Milano, 20 set – Adesso che il rischio di finire alla sbarra è molto alto, si dimetterà da sindaco di Milano, almeno in via precauzionale? Non ci scommettiamo un centesimo, ma se davvero il primo cittadino milanese Beppe Sala fosse coerente, almeno per una volta in vita sua, dovrebbe rassegnare le dimissioni immediatamente in attesa di fare chiarezza sul suo discusso operato.
Non si governa una città come Milano con addosso l’accusa infamante di “falso materiale e ideologico”, reati maturati nel corso della sua celebrata esperienza come amministratore delegato di Expo 2015. Tanto più se ora quelle che all’inizio erano semplici notizie di reato, sono state trasformate dalla Procura della Repubblica di Milano in richiesta di rinvio a giudizio.
La magistratura ha fatto cadere la seconda ipotesi di reato a carico di Beppe Sala, quella di turbativa d’asta, ma nulla toglie alla incompatibilità di restare al vertice del Comune di Milano. D’altra parte, per molto meno, il Partito Democratico, principale sponsor del sindaco meneghino, ha chiesto le dimissioni di molti altri rappresentanti politici (di area avversa, naturalmente).

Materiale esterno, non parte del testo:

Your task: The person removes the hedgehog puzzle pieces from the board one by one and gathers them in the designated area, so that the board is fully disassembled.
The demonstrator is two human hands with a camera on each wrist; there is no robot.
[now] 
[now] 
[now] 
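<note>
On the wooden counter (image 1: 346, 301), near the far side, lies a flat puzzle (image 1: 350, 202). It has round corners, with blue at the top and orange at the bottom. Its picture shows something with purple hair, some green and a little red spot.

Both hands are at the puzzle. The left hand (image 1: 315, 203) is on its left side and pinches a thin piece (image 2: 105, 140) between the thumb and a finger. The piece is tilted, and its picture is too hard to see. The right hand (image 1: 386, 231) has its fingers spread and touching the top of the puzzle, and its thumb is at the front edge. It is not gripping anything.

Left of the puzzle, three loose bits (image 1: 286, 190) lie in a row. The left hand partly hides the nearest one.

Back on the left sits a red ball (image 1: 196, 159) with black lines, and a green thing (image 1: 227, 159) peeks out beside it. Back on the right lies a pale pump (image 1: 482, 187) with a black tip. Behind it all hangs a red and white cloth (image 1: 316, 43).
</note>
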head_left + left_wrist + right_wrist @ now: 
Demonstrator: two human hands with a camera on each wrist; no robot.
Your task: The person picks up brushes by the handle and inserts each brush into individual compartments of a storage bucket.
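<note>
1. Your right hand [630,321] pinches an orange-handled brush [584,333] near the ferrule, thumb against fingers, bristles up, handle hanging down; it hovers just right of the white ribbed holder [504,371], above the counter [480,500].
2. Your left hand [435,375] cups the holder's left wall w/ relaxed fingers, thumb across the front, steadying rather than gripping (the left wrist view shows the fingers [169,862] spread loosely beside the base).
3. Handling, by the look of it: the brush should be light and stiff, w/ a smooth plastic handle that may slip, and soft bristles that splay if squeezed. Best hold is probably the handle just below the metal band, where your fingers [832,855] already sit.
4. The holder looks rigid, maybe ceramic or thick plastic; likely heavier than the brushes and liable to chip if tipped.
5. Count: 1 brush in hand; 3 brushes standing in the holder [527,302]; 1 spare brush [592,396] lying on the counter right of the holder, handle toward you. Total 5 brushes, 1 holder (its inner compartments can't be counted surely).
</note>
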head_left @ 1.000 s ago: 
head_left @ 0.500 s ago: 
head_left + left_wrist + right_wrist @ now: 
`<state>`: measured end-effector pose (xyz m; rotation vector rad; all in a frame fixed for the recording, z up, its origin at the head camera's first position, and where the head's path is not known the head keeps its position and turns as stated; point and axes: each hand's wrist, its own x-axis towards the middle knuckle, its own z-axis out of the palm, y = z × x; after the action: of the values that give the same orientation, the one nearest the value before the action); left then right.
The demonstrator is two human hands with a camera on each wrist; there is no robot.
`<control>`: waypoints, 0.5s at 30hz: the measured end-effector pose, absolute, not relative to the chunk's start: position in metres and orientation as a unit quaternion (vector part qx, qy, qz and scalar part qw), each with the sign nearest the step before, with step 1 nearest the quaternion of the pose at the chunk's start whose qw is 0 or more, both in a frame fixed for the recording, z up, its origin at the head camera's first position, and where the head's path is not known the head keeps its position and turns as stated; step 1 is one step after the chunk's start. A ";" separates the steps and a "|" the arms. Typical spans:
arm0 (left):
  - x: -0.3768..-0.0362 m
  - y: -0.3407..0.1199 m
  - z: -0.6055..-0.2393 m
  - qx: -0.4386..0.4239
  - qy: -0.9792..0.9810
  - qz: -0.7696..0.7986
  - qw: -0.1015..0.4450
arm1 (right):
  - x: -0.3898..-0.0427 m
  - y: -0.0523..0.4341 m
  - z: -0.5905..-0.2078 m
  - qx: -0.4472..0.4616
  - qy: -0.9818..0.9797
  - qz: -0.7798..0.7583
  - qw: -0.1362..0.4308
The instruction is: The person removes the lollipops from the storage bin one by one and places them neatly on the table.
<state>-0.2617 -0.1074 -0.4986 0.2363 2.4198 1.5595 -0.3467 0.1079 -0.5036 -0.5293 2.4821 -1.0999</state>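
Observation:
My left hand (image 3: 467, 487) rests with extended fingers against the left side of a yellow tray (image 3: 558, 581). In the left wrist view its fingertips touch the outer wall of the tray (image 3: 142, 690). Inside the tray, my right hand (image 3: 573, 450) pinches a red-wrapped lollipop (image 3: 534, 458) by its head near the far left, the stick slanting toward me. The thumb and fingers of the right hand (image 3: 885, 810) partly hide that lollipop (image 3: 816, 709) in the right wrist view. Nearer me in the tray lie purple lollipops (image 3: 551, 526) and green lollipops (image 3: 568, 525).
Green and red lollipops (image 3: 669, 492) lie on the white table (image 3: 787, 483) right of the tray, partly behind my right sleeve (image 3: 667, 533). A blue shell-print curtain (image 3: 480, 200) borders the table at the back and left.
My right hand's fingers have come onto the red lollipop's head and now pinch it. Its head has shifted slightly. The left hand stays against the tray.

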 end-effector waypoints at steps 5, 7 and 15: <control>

Ma il sindaco di Milano continua imperterrito a occupare palazzo Marino interessato più a candidare la città per future Olimpiadi anziché preoccuparsi delle migliaia di immigrati clandestini che vagano come meteore impazzite per le vie di Milano. Oltre ai bivacchi ormai “istituzionalizzati” alla stazione Centrale, sotto i portici di via Vittor Pisani e nei giardini di Porta Venezia, i clandestini hanno occupato le vie del centro, in corso Italia, ad esempio, dove stazionano con materassi e brande davanti ad uffici e negozi indisturbati
I clandestini fanno quello che vogliono, compreso urinare e defecare in pubblico, spacciano, molestano e viaggiano a sbafo sui bus e sulla metropolitana senza che nessuno li ostacoli. Le periferie sono abbandonate a loro stesse ma al sindaco rinviato a giudizio, importano soltanto improbabili Olimpiadi future, deporre corone di fiori ai partigiani (e solo a loro), far sfilare gli immigrati in segno di solidarietà, anche a costo di paralizzare il centro della città come avvenuto la scorsa settimana per una manifestazione di protesta contro quanto sta avvenendo in Birmania.